I agreed, I like these patterns but I never encourage anyone to start with these patterns, First build a simple monolith to handle the situation, if there is a hard problem then and only then these should be applied, But these days I am seeing quite opposite though, I don't see enough evidence to start with these patterns and always use them as rule of thumb .
There's no question that it adds complexity, but I wouldn't agree that it adds a "huge amount." The Saga Pattern is actually very straightforward.
But as with anything, the question is "is this complexity worth the price you pay for it?" For me, given the advantages that microservices offer in many contexts, I find that using the Saga Pattern to maintain consistent state is totally worth it. But that won't be true for everybody in every situation.
Any library/SDK that allows you to implement these patterns should have sufficient testing scaffolding available as well. We use MassTransit for a large, distributed .NET Core + RabbitMQ service layer and unit tests are no more trouble than they usually are with the build in Bus and Consumer test harnesses.
Yes, this is an all but solved problem. Sagas handle this as gracefully as you can in a distributed transaction, and with even a modicum of foresight a lot of these problems can be avoided.
Do sagas help with rolling back in response to errors? This seems like the nastiest aspect of any distributed transaction approach: step A succeeds, step B succeeds, step C fails, call to rollback A and B fails... and now?
Or you do a two-phase commit: A, B, and C tentatively succeed, but then one of the commit calls fails, and now?
It seems like inconsistencies are inevitable no matter what you do.
The post you're replying to does list compensating transactions (a form of rollback)

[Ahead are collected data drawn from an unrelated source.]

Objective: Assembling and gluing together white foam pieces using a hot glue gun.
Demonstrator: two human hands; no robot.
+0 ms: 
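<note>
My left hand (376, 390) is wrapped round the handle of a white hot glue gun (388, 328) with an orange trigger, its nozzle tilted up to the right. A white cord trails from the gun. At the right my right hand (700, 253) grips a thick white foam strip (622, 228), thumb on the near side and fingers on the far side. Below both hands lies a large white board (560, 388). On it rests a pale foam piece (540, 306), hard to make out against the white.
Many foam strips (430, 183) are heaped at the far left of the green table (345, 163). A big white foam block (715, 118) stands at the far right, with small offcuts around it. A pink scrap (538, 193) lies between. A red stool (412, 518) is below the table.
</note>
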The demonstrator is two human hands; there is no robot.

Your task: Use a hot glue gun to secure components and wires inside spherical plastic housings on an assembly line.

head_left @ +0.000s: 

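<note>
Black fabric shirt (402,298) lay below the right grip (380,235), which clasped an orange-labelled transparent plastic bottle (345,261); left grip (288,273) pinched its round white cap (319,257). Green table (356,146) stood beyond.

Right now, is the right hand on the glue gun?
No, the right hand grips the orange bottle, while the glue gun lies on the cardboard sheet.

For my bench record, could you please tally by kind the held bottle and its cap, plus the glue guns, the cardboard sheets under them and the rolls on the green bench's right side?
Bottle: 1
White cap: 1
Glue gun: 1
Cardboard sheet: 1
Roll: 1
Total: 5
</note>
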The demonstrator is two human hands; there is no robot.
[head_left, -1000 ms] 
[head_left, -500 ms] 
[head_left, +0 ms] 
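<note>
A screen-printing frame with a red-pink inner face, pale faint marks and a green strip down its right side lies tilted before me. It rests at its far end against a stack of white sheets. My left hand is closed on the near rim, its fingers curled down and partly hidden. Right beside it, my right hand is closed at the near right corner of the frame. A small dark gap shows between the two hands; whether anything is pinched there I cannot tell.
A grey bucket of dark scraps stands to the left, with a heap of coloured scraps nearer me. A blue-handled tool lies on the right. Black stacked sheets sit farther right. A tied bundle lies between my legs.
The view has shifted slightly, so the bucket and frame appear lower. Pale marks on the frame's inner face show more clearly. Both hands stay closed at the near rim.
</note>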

One gotcha that is not covered by Sagas (I could be wrong) is when one or many of the network paths involved in the distributed tx become unreachable (network partition event) and you have no idea of the state of that part of the tx. Do you re-try that part and risk sending the same instruction twice (ok in some cases but not all) vs risk of having sent no instruction? If I had to implement a distributed tx I would first verify my mental model using TLA+ and use a (persistent) transactional messaging system with at-least-once delivery as the backbone, and make other accommodations for such scenarios.
Do you re-try that part and risk sending the same instruction twice (ok in some cases but not all) vs risk of having sent no instruction?
If you can make your compensating action idempotent, then yes, you can just keep retrying it. If it can't be made so for whatever reason, then a failure at that point demands manual intervention.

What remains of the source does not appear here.